__YOUR TASK__.
Where does the word "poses" occur in the data below? Copy each line that holds it.

__EXERCISE INPUTS__.
────

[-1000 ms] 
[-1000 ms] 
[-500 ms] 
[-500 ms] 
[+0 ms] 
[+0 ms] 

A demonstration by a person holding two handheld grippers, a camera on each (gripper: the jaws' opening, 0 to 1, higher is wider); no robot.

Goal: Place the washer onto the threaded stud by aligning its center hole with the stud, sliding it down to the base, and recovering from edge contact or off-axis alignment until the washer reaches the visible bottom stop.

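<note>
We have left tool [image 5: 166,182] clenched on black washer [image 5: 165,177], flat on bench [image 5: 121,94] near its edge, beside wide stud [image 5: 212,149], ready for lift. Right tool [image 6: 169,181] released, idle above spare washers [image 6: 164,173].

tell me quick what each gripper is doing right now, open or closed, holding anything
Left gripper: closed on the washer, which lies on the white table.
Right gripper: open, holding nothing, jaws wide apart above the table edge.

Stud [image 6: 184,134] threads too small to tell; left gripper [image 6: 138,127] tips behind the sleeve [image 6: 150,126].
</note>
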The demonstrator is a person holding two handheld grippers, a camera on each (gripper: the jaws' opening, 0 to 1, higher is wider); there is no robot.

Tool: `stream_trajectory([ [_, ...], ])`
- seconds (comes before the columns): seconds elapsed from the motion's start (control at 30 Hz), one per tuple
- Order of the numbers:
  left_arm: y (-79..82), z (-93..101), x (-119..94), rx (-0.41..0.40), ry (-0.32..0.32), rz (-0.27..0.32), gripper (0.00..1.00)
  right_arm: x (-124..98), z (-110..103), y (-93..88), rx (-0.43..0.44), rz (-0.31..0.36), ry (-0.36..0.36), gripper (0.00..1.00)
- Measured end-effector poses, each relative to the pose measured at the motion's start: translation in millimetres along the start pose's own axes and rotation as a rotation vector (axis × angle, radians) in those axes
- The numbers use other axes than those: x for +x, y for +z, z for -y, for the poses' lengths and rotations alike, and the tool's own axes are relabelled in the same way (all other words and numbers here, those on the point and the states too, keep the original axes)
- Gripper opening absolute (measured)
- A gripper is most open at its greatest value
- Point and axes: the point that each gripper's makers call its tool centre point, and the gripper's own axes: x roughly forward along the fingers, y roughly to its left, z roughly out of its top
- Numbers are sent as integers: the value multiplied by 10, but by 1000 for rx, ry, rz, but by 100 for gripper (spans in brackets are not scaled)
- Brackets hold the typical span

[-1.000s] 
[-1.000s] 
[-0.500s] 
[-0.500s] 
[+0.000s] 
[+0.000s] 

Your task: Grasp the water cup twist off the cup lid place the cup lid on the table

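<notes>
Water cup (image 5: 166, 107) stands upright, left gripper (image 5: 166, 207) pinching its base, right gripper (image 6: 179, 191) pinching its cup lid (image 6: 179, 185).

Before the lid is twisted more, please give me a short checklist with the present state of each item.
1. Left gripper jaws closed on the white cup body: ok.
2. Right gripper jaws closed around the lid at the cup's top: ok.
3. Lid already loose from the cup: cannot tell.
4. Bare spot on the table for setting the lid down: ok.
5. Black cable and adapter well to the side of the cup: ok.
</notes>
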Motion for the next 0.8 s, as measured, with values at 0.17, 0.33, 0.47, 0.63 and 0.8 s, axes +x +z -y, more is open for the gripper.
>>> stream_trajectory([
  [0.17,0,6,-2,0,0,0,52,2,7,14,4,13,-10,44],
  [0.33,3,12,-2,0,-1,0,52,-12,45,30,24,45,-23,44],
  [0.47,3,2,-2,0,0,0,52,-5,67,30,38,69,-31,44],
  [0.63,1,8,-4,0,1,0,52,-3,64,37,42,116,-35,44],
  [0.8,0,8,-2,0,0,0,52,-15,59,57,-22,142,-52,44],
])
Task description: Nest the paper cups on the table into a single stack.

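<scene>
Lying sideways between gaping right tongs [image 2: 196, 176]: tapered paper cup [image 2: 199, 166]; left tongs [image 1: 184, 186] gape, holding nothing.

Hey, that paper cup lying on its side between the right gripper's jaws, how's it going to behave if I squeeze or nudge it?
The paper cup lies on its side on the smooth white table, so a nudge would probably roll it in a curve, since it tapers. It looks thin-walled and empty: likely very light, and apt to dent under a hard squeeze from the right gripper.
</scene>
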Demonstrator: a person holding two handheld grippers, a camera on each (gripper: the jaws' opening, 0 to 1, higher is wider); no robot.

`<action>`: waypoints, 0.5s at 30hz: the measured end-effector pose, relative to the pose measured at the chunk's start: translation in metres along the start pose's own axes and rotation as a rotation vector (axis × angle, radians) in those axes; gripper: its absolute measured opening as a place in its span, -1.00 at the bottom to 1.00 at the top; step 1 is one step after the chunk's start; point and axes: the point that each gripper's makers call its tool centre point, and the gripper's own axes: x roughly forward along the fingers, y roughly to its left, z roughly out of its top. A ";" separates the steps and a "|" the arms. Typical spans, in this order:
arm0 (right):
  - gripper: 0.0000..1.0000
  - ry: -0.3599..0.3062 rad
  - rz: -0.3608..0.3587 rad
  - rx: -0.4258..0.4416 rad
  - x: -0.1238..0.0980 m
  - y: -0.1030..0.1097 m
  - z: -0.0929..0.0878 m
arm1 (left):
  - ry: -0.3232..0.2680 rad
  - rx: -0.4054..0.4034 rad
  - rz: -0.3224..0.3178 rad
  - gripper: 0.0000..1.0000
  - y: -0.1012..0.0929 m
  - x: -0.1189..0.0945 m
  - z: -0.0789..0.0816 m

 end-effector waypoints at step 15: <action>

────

__RESPONSE TO THIS TASK__.
- Measured end-effector poses, each relative to the pose measured at the motion's start: translation in millimetres along the start pose's own axes and rotation as a rotation vector (axis × angle, radians) in those axes
- The numbers use other axes than those: x for +x, y for +z, z for -y, for the poses' lengths and rotations alike, and the tool's own axes are relabelled in the same way (all other words and numbers here, those on the point and the states too, keep the original axes)

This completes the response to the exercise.